WHAT TO PRODUCE — Lines below starting with the line with "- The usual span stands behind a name" and going on through the line with "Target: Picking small" must be output exactly; the rest of the records must be left out.

INPUT DATA —
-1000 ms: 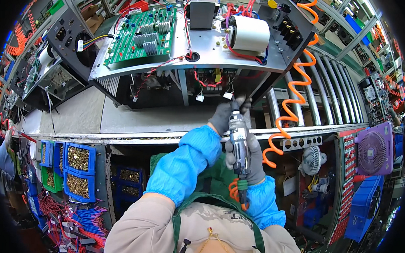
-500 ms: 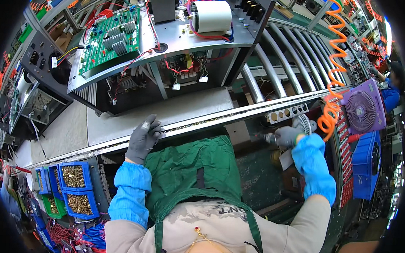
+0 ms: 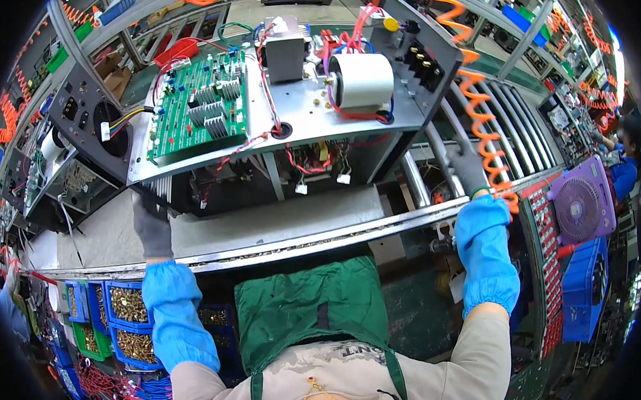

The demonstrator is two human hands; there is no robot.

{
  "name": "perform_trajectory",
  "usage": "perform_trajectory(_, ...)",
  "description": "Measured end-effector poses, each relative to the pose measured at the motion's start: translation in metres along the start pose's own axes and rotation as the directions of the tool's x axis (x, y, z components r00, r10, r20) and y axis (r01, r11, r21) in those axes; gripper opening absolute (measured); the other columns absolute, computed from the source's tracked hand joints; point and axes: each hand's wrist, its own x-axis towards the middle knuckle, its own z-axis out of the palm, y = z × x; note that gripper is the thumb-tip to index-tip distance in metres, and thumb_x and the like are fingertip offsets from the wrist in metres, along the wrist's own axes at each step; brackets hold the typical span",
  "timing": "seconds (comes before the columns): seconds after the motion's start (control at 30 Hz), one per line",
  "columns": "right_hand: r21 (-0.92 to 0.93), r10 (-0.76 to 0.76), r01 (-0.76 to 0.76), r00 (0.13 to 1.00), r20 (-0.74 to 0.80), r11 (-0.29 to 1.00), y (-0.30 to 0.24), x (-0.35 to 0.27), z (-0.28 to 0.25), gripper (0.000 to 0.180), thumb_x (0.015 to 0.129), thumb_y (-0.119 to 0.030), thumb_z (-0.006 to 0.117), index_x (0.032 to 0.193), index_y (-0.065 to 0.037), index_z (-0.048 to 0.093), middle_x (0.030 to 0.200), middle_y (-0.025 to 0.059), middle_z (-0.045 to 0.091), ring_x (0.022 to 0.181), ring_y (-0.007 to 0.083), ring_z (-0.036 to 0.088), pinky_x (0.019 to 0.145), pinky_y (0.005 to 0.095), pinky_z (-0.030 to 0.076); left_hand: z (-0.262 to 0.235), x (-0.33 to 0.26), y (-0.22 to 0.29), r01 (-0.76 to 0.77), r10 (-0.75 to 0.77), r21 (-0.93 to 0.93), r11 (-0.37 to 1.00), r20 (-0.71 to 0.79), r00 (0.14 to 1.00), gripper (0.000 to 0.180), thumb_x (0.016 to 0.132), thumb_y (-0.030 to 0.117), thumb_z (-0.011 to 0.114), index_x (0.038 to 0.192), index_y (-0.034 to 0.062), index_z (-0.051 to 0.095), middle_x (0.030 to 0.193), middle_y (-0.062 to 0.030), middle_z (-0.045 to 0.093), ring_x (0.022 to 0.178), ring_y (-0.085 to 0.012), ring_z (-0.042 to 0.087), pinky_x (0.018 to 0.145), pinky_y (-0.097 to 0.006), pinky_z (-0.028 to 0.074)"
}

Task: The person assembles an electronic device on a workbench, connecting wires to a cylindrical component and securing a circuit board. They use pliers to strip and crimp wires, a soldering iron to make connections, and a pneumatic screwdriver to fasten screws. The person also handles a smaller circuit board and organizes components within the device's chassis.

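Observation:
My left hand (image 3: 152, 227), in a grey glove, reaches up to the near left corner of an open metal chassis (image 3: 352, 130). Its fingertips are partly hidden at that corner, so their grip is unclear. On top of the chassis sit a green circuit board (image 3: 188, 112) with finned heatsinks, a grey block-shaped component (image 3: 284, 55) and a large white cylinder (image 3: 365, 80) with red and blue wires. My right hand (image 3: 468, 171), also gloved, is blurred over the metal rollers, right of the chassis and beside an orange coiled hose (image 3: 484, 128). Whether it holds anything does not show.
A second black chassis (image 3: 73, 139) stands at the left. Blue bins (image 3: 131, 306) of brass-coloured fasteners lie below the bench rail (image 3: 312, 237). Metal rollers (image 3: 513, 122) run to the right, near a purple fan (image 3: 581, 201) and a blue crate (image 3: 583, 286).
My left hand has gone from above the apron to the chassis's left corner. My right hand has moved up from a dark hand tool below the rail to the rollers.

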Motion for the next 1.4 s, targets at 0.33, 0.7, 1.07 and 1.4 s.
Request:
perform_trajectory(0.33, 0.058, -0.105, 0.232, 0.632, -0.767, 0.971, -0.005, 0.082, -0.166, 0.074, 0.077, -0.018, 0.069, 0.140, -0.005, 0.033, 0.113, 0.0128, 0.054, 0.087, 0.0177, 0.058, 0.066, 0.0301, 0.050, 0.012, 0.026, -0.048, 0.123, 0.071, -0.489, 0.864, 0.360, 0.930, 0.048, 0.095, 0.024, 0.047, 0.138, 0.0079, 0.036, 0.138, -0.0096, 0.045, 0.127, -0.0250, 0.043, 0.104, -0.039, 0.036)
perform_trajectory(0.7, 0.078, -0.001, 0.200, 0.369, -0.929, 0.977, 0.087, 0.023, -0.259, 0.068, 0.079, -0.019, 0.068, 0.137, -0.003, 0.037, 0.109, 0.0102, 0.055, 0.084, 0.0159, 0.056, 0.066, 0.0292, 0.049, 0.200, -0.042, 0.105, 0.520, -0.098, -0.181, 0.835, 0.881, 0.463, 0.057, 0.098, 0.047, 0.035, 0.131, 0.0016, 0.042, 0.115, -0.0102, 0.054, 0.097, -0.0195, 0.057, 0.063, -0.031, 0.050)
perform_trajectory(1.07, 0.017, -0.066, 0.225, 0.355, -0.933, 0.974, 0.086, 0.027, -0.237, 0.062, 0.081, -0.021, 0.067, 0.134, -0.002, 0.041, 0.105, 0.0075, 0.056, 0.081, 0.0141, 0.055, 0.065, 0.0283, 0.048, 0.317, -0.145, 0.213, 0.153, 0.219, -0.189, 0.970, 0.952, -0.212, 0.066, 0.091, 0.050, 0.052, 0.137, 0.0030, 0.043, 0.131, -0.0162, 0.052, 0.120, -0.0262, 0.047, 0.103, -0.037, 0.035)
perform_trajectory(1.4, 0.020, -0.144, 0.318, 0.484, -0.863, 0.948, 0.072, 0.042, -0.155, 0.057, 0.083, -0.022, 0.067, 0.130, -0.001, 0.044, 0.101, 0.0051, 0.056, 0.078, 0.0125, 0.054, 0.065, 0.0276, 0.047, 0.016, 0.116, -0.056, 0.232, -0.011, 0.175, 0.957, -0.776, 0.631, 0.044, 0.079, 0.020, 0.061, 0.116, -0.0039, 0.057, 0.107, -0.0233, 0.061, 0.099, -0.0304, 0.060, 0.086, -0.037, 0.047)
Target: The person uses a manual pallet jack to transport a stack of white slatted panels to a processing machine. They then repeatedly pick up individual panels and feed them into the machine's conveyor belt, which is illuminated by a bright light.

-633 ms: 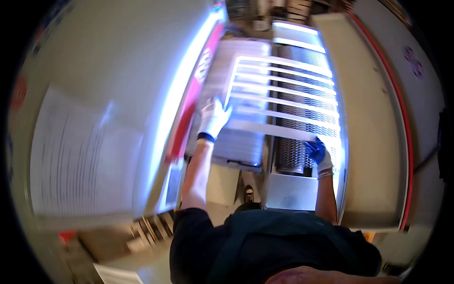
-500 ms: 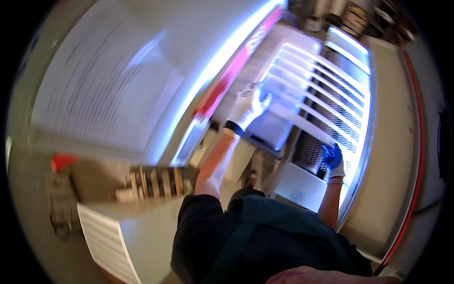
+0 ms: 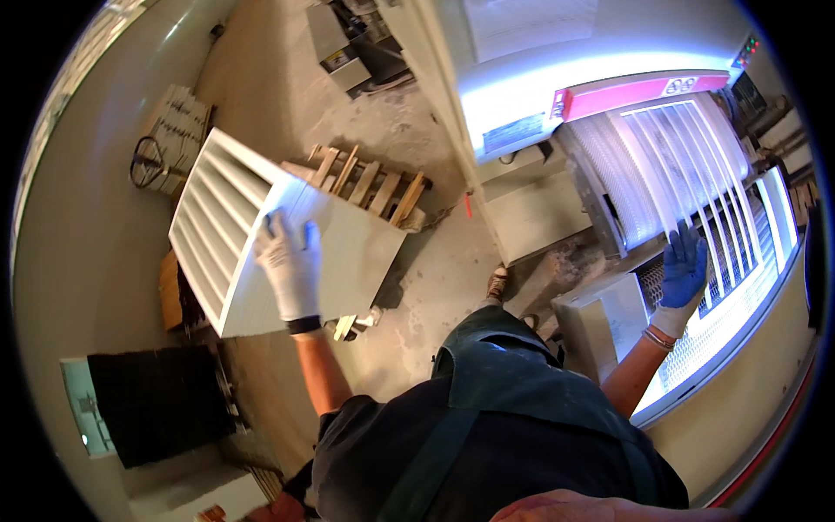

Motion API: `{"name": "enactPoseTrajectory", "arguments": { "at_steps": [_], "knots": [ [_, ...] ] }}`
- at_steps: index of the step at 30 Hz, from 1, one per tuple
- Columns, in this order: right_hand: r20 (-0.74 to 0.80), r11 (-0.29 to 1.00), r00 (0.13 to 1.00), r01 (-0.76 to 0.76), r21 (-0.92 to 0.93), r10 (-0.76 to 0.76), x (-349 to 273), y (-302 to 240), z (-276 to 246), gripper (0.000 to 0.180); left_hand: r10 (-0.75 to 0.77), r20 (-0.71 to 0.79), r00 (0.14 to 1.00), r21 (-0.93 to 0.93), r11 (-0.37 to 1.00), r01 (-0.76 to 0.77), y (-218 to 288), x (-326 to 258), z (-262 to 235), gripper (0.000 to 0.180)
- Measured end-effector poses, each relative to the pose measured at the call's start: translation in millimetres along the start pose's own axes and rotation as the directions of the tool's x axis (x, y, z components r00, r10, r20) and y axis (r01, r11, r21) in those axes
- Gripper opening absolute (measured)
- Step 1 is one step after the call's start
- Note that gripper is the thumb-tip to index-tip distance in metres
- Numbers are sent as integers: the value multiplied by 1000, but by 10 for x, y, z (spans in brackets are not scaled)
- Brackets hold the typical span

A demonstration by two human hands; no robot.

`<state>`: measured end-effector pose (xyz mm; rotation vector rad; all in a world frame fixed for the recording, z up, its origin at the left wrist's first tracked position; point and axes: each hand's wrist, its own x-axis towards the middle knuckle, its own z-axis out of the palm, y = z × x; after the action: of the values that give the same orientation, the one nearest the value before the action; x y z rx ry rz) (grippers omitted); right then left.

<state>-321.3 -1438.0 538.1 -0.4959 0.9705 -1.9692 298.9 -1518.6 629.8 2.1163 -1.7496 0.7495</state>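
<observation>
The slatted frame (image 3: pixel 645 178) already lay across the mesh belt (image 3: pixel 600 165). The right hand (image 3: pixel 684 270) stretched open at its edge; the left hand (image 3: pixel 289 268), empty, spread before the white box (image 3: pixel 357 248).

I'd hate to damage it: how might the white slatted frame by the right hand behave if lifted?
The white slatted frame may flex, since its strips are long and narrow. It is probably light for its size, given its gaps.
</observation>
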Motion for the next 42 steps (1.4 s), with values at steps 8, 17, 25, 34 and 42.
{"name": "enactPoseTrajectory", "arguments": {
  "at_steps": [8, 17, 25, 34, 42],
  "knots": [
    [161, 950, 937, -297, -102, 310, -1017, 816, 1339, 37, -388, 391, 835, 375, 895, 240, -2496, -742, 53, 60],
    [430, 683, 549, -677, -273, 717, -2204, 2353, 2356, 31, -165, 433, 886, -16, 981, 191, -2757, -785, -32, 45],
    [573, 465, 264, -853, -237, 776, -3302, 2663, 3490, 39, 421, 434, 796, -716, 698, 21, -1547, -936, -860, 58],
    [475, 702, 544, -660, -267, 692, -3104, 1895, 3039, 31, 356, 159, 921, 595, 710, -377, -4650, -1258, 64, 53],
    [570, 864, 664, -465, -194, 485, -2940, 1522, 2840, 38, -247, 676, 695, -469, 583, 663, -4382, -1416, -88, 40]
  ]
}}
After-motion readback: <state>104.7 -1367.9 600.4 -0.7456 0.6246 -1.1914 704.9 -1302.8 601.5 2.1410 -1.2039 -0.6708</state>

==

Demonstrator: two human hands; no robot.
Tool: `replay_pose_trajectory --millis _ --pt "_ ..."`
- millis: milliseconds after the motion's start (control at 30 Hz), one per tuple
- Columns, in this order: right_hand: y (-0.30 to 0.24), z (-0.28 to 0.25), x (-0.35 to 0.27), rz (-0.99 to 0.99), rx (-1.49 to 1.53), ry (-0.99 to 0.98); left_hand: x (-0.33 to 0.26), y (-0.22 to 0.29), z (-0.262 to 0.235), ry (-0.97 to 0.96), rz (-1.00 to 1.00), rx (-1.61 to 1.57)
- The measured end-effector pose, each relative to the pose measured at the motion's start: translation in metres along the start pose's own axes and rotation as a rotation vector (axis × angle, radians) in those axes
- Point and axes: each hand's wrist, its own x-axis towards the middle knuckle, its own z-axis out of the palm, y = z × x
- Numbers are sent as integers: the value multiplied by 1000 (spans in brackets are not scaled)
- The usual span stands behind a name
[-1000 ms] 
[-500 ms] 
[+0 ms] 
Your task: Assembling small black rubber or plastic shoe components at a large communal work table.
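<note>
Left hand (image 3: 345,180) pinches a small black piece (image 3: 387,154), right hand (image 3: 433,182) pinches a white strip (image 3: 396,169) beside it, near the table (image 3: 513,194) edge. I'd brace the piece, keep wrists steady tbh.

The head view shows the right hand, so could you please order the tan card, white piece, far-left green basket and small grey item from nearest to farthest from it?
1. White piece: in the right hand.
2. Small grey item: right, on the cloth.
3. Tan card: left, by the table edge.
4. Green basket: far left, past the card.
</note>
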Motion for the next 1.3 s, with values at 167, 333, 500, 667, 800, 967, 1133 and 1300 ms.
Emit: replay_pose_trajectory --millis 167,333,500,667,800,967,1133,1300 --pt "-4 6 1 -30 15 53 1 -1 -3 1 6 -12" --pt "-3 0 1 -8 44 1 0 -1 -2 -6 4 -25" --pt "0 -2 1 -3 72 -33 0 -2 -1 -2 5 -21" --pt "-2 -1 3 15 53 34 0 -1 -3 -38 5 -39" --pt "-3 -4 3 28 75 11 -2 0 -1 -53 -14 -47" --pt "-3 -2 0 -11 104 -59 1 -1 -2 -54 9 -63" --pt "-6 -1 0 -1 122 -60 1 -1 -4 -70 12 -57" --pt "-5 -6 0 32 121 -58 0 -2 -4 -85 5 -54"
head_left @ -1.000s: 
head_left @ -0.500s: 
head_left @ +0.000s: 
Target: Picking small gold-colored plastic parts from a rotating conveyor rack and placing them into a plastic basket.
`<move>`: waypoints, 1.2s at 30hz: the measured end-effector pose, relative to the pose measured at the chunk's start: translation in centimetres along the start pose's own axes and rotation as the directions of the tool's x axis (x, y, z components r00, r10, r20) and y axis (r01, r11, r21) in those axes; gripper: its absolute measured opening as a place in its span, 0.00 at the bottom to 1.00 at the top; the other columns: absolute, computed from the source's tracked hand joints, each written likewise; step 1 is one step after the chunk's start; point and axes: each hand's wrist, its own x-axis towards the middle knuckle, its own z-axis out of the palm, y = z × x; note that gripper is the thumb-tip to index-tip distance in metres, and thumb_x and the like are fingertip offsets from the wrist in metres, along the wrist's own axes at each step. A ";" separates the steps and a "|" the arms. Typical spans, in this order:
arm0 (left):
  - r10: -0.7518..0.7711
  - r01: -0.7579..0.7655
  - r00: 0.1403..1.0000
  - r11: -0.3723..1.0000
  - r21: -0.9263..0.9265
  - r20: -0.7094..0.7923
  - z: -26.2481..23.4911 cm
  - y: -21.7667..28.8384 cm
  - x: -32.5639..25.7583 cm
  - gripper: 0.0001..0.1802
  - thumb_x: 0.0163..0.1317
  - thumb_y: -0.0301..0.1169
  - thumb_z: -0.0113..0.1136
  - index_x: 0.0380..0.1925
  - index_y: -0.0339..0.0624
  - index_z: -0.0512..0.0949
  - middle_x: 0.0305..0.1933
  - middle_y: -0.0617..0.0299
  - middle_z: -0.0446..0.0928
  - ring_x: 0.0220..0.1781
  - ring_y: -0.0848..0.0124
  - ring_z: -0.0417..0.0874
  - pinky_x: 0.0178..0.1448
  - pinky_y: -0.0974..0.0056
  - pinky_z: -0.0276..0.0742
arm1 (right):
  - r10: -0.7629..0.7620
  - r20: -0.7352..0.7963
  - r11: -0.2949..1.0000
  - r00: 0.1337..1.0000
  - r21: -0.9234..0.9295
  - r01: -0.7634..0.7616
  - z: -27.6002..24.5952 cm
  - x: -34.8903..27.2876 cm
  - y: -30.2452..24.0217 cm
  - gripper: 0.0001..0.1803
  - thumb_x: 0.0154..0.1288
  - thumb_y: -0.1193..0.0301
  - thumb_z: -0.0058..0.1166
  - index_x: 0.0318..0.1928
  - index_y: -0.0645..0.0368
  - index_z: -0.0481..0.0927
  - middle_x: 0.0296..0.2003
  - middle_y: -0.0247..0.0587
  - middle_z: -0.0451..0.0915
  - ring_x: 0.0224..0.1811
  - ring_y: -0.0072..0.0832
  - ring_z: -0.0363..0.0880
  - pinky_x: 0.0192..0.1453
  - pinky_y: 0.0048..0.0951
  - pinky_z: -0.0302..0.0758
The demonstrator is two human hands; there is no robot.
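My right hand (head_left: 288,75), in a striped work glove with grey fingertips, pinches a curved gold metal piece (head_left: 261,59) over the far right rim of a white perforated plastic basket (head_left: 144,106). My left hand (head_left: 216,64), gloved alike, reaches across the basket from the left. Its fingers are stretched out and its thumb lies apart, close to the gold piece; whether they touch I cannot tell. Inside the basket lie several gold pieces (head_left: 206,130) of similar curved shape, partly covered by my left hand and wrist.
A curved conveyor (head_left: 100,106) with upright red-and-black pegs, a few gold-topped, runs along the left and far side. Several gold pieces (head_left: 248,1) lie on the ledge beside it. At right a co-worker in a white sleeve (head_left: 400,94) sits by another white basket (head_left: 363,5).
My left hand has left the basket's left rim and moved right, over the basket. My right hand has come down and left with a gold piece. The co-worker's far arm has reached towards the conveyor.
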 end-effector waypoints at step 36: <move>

RESPONSE BELOW —
- The usual span stands behind a name
[-1000 ms] 
[-500 ms] 
[+0 ms] 
Your task: Assembling small black rubber or plastic shoe components at a large communal work table.
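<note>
Left hand (image 3: 345,180) pinches a small black piece (image 3: 387,154), right hand (image 3: 433,182) pinches a white strip (image 3: 396,169) beside it, near the table (image 3: 513,194) edge. I'd brace the piece, keep wrists steady tbh.

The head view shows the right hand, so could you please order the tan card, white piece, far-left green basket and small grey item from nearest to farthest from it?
1. White piece: in the right hand.
2. Small grey item: right, on the cloth.
3. Tan card: left, by the table edge.
4. Green basket: far left, past the card.
</note>
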Motion for the next 1.3 s, with values at 167, 333, 500, 667, 800, 967, 1133 and 1300 ms.
Emit: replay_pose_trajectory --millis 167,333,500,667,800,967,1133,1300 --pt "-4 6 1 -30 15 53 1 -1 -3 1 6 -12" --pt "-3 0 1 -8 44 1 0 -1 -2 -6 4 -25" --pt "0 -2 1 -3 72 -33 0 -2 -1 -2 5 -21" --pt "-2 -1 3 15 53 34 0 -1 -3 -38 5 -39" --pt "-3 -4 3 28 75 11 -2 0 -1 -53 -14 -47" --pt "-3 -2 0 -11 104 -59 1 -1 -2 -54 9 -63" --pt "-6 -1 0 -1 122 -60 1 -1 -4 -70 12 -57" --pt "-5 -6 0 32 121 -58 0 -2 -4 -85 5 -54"
head_left @ -1.000s: 
head_left @ -0.500s: 
head_left @ +0.000s: 
Target: Picking small gold-colored plastic parts from a rotating conveyor rack and placing them into a plastic basket.

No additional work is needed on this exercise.